▶ _TASK PROMPT_: Copy out, from the entries below, each line holding the string "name".

─── SOURCE INFORMATION

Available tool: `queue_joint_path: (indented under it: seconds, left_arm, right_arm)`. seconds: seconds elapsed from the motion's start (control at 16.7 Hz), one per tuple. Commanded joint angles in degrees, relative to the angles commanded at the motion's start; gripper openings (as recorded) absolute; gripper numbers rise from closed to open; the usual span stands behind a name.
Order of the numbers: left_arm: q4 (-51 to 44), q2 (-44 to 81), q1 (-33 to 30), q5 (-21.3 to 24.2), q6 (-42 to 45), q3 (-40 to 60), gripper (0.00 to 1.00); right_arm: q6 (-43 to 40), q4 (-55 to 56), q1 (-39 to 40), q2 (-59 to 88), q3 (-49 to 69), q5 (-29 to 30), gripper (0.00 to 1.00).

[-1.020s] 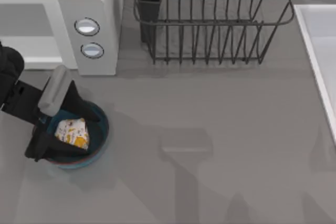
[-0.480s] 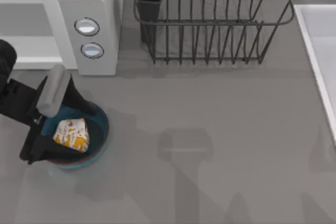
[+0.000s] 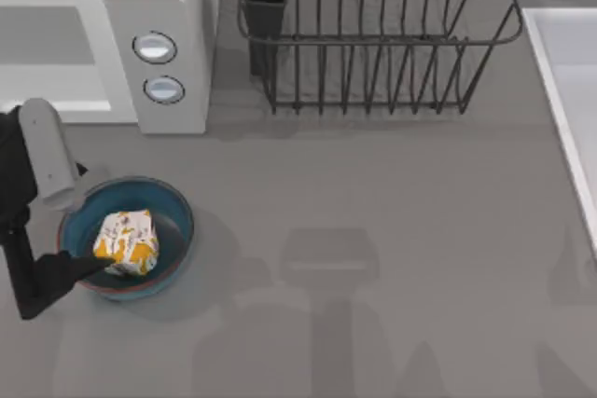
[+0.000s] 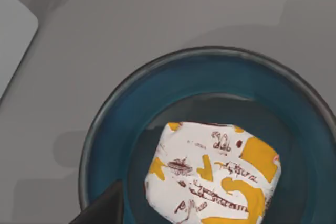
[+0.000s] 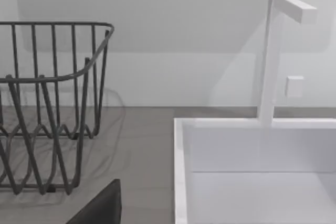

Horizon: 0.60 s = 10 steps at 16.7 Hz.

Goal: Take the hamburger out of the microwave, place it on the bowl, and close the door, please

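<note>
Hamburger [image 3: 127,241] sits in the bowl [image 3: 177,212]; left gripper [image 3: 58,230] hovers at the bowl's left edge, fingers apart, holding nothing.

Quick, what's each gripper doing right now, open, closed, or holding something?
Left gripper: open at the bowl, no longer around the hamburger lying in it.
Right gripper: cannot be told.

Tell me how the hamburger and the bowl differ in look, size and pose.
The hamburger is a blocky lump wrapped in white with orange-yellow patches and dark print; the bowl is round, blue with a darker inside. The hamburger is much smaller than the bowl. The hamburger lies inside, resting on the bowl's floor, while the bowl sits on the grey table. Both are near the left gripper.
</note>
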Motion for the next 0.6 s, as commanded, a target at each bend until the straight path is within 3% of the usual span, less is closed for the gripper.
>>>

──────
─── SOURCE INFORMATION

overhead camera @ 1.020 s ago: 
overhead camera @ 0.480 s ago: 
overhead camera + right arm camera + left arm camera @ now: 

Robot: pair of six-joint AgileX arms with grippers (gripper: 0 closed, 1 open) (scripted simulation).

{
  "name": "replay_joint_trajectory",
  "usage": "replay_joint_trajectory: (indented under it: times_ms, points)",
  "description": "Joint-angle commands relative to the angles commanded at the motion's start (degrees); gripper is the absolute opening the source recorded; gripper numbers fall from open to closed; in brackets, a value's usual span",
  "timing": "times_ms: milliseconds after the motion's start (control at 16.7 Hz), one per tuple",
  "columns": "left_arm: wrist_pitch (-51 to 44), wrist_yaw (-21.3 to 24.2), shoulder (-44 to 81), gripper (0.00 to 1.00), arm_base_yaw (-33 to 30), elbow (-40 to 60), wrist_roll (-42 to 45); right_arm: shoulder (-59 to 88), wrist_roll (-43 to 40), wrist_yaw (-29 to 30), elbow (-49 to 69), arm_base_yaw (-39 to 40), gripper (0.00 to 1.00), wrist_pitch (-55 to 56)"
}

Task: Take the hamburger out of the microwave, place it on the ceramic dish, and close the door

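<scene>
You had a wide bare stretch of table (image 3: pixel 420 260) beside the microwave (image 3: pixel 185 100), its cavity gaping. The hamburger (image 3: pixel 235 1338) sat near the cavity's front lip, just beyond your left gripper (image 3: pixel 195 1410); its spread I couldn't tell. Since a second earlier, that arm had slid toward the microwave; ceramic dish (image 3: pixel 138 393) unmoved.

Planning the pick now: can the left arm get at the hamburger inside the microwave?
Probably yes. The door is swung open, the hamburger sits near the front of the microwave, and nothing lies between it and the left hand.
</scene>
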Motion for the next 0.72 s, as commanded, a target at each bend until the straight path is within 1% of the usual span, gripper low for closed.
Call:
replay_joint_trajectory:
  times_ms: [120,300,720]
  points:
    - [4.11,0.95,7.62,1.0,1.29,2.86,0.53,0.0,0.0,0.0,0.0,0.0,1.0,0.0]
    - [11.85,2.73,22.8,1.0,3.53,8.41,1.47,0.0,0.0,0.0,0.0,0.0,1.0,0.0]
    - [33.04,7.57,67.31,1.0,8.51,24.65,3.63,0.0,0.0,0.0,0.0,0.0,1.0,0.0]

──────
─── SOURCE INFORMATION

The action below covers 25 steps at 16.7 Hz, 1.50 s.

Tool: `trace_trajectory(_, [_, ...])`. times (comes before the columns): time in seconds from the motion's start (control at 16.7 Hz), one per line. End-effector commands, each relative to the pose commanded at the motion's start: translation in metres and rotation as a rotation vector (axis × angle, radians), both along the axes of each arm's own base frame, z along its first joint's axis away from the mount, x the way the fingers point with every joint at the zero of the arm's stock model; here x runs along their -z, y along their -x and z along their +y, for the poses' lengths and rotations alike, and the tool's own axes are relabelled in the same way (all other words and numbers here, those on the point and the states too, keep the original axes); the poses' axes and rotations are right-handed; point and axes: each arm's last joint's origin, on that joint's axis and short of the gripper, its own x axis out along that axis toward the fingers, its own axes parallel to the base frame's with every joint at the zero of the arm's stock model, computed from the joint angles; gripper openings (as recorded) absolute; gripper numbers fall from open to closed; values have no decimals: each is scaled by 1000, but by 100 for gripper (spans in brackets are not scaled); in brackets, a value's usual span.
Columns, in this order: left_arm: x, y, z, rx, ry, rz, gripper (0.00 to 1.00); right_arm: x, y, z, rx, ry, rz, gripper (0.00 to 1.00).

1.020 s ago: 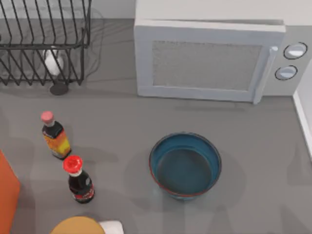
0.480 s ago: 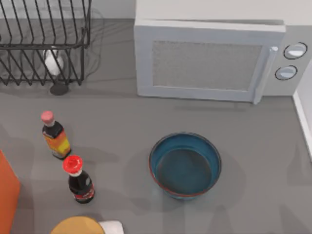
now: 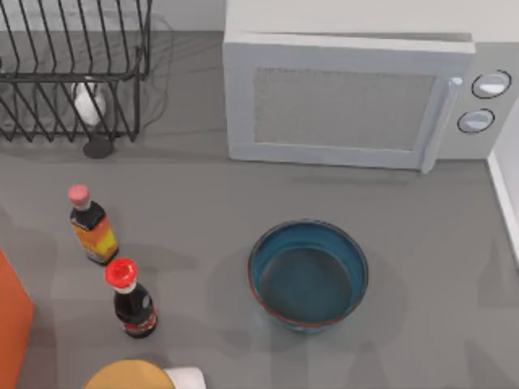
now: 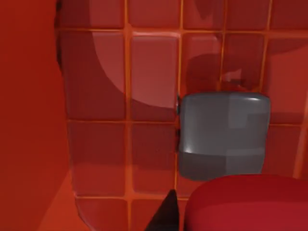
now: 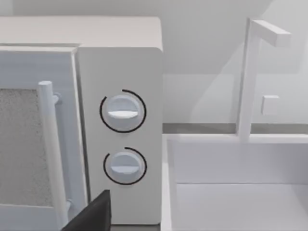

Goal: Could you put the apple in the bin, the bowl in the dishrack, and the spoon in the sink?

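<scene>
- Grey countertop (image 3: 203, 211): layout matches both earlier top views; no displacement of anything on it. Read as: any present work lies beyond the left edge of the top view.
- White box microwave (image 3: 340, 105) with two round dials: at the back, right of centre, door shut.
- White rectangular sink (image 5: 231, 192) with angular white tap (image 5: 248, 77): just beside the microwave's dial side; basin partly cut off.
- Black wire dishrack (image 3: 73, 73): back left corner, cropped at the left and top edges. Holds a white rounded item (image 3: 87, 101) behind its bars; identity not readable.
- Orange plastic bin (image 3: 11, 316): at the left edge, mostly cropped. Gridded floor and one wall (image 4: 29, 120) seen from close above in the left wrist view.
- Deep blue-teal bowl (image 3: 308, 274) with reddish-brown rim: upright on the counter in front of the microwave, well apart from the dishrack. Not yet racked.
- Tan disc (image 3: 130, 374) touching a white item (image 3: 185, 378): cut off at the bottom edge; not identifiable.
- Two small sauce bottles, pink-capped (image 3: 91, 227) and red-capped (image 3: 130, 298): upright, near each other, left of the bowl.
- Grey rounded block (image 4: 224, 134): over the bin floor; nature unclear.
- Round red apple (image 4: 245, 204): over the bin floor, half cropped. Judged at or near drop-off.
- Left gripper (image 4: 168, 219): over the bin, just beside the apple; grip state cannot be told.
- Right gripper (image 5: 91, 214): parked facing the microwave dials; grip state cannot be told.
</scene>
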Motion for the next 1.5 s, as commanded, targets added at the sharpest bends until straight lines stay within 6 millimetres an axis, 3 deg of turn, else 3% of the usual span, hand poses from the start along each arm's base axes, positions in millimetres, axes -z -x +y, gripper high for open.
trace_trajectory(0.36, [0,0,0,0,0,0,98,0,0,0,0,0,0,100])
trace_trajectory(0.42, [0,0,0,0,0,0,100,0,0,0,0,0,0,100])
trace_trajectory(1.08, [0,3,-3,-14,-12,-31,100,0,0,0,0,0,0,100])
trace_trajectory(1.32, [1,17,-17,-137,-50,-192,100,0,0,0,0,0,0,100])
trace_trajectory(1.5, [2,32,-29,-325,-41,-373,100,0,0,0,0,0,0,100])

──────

▶ _EXERCISE RESPONSE_:
Available tool: `queue_joint_path: (indented under it: seconds, left_arm, right_arm)`. seconds: seconds elapsed from the motion's start (control at 16.7 Hz), one per tuple. Commanded joint angles in degrees, relative to the angles commanded at the motion's start; gripper openings (as recorded) absolute; gripper numbers rise from closed to open; the usual span stands behind a name.
  "name": "replay_joint_trajectory",

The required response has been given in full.